Psiak uwięziony między prętami

wtorek, 16.2.2016 08:27 3812 5

Niewielki piesek zaklinował się między prętami posesji przy ulicy Jodłowej w Świdnicy. Na pomoc nieszczęśnikowi ruszyli strażnicy miejscy i strażacy.

W niedzielne popołudnie dyżurny świdnickiej straży miejskiej odebrał zgłoszenie od kobiety, która poinformowała o tym, że jej pies nie może się wydostać z ogrodzenia jednej z posesji. - Na miejscu okazało się, że w jednej z bram rzeczywiście tkwi czworonóg. Zaklinował się między metalowymi prętami - informuje Marek Fiłonowicz ze świdnickiej straży miejskiej.

Strażnicy próbowali rozszerzyć je swoimi pałkami, jednak nie przyniosło to żadnego efektu. Na pomoc wezwali strażaków. Ci nie mieli najmniejszych problemów, aby czworonoga uwolnić.

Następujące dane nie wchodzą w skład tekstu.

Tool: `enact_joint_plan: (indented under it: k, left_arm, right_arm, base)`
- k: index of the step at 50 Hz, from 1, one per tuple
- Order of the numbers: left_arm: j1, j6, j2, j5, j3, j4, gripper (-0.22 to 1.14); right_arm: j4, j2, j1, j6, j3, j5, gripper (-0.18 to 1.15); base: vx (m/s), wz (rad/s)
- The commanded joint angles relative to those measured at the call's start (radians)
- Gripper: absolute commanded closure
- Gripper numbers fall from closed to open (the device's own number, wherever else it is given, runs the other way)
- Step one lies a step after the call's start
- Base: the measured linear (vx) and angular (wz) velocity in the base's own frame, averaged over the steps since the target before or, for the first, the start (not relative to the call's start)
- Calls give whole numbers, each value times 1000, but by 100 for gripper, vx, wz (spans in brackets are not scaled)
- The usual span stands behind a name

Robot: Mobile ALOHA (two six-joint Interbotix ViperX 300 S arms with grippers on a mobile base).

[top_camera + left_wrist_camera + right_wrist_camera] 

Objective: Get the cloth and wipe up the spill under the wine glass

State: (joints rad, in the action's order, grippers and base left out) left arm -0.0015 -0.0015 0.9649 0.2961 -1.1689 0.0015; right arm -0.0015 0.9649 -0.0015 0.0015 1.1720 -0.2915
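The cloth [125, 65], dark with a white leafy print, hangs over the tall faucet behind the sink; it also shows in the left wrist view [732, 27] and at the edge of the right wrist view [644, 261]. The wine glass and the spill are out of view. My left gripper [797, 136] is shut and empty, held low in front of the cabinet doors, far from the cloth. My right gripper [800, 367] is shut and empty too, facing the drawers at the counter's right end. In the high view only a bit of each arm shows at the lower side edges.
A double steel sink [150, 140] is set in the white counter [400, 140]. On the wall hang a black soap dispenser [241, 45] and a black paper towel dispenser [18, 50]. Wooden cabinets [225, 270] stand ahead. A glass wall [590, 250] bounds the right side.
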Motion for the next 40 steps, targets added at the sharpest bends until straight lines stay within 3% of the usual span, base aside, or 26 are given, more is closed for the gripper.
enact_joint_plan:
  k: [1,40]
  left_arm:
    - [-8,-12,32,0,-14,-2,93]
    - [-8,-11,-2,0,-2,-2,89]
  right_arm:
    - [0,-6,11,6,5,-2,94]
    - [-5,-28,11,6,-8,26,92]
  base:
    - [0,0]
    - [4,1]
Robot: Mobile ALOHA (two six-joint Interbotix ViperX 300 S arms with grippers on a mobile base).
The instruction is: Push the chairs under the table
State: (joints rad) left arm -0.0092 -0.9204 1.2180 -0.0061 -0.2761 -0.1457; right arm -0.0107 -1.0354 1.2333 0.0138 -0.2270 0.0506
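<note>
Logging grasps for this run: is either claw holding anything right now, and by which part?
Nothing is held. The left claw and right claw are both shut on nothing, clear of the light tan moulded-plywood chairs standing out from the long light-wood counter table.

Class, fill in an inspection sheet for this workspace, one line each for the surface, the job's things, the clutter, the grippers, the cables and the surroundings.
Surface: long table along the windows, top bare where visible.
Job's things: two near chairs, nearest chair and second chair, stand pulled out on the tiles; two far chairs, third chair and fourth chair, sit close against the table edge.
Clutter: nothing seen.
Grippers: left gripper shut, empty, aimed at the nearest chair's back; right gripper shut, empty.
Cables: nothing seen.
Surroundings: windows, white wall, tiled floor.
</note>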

- Pies cały i zdrowy wrócił do swojej  właścicielki, która od samego początku była na miejscu. Przeprowadzono wobec niej postępowanie w sprawie o wykroczenie z art. 77 kodeksu wykroczeń. Niech to zdarzenie będzie przestrogą dla tych, którzy wypuszczają samopas zwierzęta domowe, nie sprawując nad nimi stosownej opieki ani kontroli - dodaje Fiłonowicz.

 

Przeczytaj komentarze (5)

Komentarze (5)

wtorek, 16.02.2016 20:06
Nie brońcie właścicielki bo piesek mógł się uwolnić i wygryzć komuś kuperek. I co wtedy?
Społecznik wtorek, 16.02.2016 13:02
Zlikwidować straż miejską po co oni są dlaczego ja za to płacę dać więcej na Policję a nie na tych panów no i panie co chodzą i nic nie robią no może wiatr koło siebie
wtorek, 16.02.2016 10:32
Nie rozumiem - kara za to że pies zaklinował się miedzy prętami posesji, jak by właścicielka miała na to nie wiadomo jak duży wpływ. Dlaczego nie karają " właścicieli " psów oraz innych zwierząt którzy świadomie wyrządzają krzywdę fizyczna swoim zwierzętom ?
wtorek, 16.02.2016 08:49
Nie dość,że kobieta chciała prosić o pomoc dla swojego psa,to jeszcze została za to ukarana! Przecież go nie katowala.Pożal się Boże. Al ważne,że statystyki podkręcone.
Nobody wtorek, 16.02.2016 09:48
Raczej powinna wychodzić z nim na smyczy i w kagancu. Jakby kogoś ugryzl to by było pytanie czy to pies i dlaczego. Stało się taj tylko z jej winy wiec powinna ponieść tego konsekwencje. Dbanie o zwierzę to nie tylko nie niczego go lecz również dbanie o bezpieczeństwo. Jak widać o bezpieczeństwo psa kobieta nie zadbała.....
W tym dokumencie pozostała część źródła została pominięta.